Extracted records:
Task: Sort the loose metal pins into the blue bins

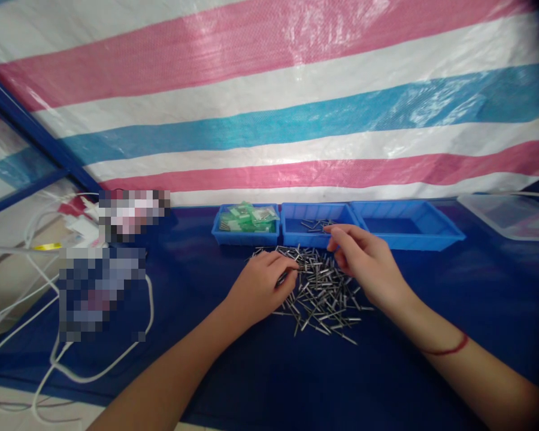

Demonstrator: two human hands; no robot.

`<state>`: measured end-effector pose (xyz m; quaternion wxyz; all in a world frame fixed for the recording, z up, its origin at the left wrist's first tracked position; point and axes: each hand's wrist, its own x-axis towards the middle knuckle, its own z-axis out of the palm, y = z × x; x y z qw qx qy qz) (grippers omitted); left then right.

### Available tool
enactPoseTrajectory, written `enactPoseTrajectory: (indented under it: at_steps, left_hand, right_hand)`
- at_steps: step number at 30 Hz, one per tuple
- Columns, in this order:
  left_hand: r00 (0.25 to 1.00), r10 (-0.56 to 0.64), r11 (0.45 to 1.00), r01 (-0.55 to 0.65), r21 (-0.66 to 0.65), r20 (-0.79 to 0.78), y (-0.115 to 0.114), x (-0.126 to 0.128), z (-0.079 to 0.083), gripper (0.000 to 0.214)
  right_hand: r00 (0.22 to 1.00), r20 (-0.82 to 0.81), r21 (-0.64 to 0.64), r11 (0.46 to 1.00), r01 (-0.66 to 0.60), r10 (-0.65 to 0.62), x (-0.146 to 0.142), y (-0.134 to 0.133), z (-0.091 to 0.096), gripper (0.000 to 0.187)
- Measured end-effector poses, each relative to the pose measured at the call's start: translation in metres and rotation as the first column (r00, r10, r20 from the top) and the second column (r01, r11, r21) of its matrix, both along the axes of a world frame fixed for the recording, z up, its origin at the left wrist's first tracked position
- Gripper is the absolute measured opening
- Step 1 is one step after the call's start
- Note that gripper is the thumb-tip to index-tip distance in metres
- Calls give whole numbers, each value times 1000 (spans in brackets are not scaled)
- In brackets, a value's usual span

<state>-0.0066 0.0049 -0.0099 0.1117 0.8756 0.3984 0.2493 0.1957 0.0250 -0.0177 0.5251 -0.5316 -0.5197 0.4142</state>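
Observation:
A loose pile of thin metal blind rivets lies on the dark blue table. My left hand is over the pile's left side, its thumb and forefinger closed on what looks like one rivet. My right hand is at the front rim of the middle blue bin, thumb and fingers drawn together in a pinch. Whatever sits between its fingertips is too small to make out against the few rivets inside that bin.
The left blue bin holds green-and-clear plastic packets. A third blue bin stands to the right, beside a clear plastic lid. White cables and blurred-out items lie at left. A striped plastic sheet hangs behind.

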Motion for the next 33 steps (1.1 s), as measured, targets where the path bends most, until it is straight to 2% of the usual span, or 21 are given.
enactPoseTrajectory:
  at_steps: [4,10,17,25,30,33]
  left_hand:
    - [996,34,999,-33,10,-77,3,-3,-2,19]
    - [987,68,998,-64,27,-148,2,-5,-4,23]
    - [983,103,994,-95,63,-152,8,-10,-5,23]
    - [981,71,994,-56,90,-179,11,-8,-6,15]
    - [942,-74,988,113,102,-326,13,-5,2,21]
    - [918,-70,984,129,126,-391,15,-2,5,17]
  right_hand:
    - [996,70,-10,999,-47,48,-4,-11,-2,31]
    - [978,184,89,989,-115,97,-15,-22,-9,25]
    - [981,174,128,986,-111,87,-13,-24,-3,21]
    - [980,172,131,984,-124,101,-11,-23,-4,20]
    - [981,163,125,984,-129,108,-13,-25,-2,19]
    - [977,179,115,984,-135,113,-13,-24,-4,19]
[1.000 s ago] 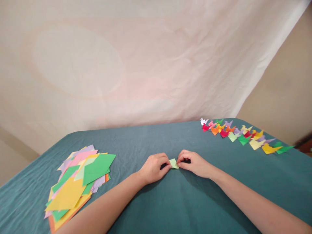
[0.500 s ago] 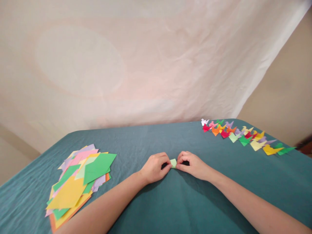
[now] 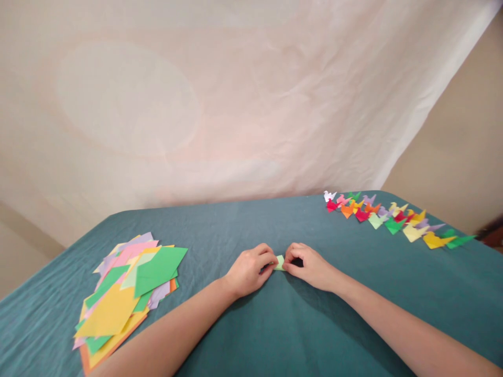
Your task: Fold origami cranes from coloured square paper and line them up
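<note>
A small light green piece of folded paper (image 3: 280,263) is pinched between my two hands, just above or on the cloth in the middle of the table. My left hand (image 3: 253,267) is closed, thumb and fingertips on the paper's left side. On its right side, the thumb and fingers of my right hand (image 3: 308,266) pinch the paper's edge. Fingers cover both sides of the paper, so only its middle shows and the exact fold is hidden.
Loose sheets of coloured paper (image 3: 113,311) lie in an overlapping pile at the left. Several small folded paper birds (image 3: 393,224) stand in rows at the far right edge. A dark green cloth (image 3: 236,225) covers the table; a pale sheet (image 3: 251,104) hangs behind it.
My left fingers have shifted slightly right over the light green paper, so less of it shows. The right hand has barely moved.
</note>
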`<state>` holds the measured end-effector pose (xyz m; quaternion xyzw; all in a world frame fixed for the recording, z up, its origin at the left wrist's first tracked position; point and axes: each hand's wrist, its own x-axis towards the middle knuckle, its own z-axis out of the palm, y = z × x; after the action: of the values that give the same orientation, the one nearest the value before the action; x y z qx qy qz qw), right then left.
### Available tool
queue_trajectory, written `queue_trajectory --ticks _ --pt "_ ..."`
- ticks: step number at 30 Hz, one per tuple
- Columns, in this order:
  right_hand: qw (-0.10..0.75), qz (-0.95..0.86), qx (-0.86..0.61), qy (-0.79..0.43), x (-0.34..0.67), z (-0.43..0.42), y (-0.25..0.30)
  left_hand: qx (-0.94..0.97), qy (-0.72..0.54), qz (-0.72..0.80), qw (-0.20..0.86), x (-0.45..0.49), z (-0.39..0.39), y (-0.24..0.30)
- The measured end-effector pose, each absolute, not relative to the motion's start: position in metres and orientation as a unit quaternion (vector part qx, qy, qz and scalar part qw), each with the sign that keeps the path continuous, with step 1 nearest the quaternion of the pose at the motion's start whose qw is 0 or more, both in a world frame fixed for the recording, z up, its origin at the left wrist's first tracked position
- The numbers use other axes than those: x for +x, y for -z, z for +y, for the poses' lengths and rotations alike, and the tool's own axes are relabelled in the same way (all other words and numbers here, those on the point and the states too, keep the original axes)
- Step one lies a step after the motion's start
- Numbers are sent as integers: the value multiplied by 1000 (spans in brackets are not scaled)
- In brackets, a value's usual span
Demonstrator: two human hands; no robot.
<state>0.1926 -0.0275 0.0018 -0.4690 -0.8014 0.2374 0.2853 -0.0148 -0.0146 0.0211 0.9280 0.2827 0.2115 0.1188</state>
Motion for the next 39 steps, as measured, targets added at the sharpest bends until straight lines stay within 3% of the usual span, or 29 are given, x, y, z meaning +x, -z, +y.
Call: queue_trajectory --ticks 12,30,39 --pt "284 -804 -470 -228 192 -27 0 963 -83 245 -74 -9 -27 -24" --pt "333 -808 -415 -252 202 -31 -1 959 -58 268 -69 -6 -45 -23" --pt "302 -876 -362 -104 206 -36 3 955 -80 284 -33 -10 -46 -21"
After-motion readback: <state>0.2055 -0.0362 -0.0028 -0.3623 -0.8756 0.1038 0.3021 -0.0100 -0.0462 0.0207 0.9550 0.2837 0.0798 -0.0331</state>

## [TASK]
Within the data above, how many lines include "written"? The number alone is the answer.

## [TASK RESULT]
2